Ne yazık ki ülkemizde yükseköğretimin bu üç temel sütunu da her geçen gün yeni düzenlemeler, uygulamalar ve müdahalelerle yıpratılmaktadır. Akademisyenler düşüncelerini özgürce açıklamak istediklerinde soruşturmalar ve görevden uzaklaştırmalarla baskı altına alınmakta; haklarında herhangi bir soruşturma dahi yapılmadan işlerine son verilmektedir. Birçok üniversite üst yönetimi de bu sorumluluğa ortak olmaktadır. Emeklilik haklarının kısıtlanmasına yönelik tasarruflara gidildiği için birçok öğretim üyesi yaş haddini beklemeden emekliliğini istemekte ve daha kapsamlı bir tasfiye süreci işletilmiş olmaktadır. Tüm bunlara ek olarak KHK düzenlemeleriyle yeni sınırlamalar getirilmekte, "Öğretim Üyesi Yetiştirme Programı" kapsamındaki araştırma görevlileri Yükseköğretim Yasasının güvencesiz statüdeki 50/d kapsamına geçirilmekte; rektörlerin belirlenmesinde zaten yetersiz olan söz hakkı da öğretim üyelerinin ellerinden alınmaktadır.

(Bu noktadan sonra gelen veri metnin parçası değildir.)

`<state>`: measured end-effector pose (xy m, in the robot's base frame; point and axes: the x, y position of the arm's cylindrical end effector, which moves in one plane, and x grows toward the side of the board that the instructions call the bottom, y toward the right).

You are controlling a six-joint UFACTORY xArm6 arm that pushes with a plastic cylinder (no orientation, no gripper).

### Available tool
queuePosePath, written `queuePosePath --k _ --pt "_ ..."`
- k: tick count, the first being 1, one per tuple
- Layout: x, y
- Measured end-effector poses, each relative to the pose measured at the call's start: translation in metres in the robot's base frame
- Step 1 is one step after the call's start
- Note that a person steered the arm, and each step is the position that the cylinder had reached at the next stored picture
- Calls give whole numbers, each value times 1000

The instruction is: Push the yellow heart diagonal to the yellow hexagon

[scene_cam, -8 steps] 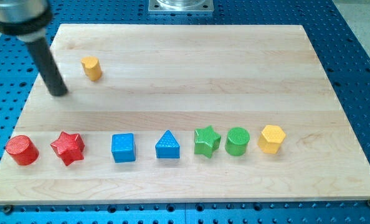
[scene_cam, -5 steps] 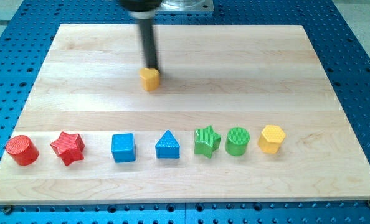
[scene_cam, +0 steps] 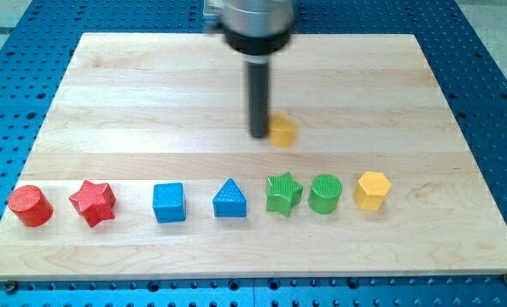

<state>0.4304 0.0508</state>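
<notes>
The yellow heart (scene_cam: 283,130) lies near the middle of the wooden board (scene_cam: 151,111), a little right of centre. My tip (scene_cam: 260,134) stands right beside it, touching its left side. The yellow hexagon (scene_cam: 372,190) sits at the right end of the row of blocks near the view's bottom, down and to the right of the heart.
A row along the view's bottom holds a red cylinder (scene_cam: 29,205), a red star (scene_cam: 93,202), a blue cube (scene_cam: 169,202), a blue triangle (scene_cam: 229,199), a green star (scene_cam: 282,193) and a green cylinder (scene_cam: 325,194). The green blocks lie just below the heart.
My tip and the yellow heart have moved together from the board's upper left to the right and down, to just right of centre. The row of blocks has not moved.
</notes>
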Motion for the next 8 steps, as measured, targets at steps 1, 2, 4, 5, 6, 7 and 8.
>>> queuePosePath --k 1,2,4,5,6,7,8 --pt "22 74" --pt "14 77" --pt "56 126" --pt "29 146" --pt "44 163" --pt "65 163" --pt "70 163"
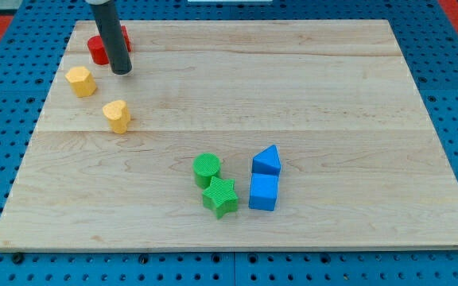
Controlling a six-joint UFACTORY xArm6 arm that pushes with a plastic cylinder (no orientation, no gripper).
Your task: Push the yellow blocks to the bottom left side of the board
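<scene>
— Where do the yellow blocks sit?

— Both lie at the view's upper left of the pale wooden desk [308, 95]. The yellow hexagonal plastic block [80, 81] is near the left edge; the yellow heart-shaped plastic block [117, 115] lies just below and to its right, apart from it.

— And the arm?

— My tip [122, 71], the lower end of a straight dark rod, rests on the desk just right of the hexagonal block and above the heart, touching neither. There are no jaws on this rig, so nothing opens, closes or grips.

— What else is pictured?

— A red plastic block [98, 49], partly hidden by the rod, its shape unclear, sits beside the tip at the view's top left. Well apart, toward the bottom centre, cluster a green plastic cylinder [207, 168], a green star-shaped block [221, 196] touching it, a blue wedge-topped block [266, 160] and a blue cube [263, 192]. The desk stands on a blue perforated panel [6, 103].
</scene>
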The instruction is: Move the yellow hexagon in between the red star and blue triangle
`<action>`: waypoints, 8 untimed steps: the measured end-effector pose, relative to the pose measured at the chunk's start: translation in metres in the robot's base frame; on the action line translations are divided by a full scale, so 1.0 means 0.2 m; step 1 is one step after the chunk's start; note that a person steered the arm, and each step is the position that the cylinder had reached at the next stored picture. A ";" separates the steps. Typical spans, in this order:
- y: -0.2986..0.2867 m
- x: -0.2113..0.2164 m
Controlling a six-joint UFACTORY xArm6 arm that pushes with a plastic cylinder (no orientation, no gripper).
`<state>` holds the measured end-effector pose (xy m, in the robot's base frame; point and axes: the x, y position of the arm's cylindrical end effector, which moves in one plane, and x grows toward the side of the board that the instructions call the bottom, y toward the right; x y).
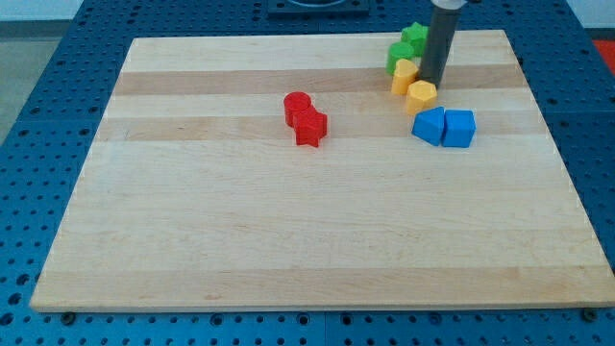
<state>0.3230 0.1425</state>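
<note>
Wooden bench (317,240) on a blue perforated base (38,58).

Rod: dark, upright, entering from the view's top near the bench's top right corner. My tip (432,83) set down on the bench, just beside the yellow hexagon (421,95) on its upper right side; contact cannot be confirmed. No fingers fitted, so no apart or together state to report.

Task blocks:
- Yellow hexagon: in the top right part of the bench, directly above the blue pair, close to or touching its left block.
- Red star (310,126): near the bench's centre, slightly toward the top edge, well apart from the hexagon on the view's left.
- Blue triangle (430,125): left block of the blue pair, just below the hexagon; shape hard to make out.

Other blocks:
- Blue block (459,128): touching the blue triangle on its right side.
- Second yellow block (405,74): just above and left of the hexagon, left of the rod.
- Two green blocks (414,37) (400,54): stacked in line toward the top edge, lower one touching the second yellow block.
- Red cylinder-like block (298,105): touching the red star on its upper left.
</note>
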 end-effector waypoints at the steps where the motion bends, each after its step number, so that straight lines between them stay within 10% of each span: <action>1: -0.07 0.09; 4: 0.17 0.13; 8: -0.39 0.25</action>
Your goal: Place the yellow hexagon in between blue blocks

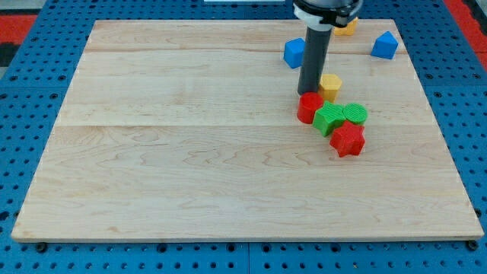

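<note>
My tip (310, 93) rests on the tabletop (190, 152), touching the yellow hexagon (330, 86) at its 9 o'clock side. The hexagon lies below and between two blue blocks: one (294, 52) at 10 o'clock, another (384, 45) at 2 o'clock. There is no gripper here, only the rod.

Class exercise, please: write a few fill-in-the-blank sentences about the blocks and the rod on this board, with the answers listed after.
1. The tip stands just to the view's ____ of the yellow hexagon.
2. The number of blue blocks on the board is ____.
3. The red star touches blocks coloured ____.
4. Directly below the tip in the view lies a block coloured ____.

Answers: left; two; green; red
</note>
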Tool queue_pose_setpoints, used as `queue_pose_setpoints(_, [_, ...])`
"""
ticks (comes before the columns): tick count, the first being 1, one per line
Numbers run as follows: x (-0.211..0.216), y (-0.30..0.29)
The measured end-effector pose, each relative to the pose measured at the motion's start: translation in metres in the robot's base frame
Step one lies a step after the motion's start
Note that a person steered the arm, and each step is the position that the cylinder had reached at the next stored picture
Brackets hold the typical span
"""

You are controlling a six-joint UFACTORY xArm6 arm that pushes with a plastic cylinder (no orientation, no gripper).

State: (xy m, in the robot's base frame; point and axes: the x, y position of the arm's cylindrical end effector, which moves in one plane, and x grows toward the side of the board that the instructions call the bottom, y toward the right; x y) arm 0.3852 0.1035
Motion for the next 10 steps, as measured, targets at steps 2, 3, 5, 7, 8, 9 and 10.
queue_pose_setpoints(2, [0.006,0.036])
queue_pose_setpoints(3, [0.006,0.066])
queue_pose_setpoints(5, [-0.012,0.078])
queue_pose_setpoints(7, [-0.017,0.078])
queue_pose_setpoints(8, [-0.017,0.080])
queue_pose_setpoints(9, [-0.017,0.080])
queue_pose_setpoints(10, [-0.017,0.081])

Böylelikle üniversiteler bilimsel yetkinlik yerine vasatlığın, özerklik yerine siyasi referansların prim yaptığı bir ortama sürüklenmektedir.

Ülkemizde bilim camiası, bilimsel özgürlük konusundaki hak ihlallerine ve üniversitenin kurumsal özerkliğinin ortadan kaldırılmasına karşı sesini yükseltirken yalnızca kendi varoluş koşullarını değil demokrasinin ve ülkemizin geleceğini de savunmaktadır."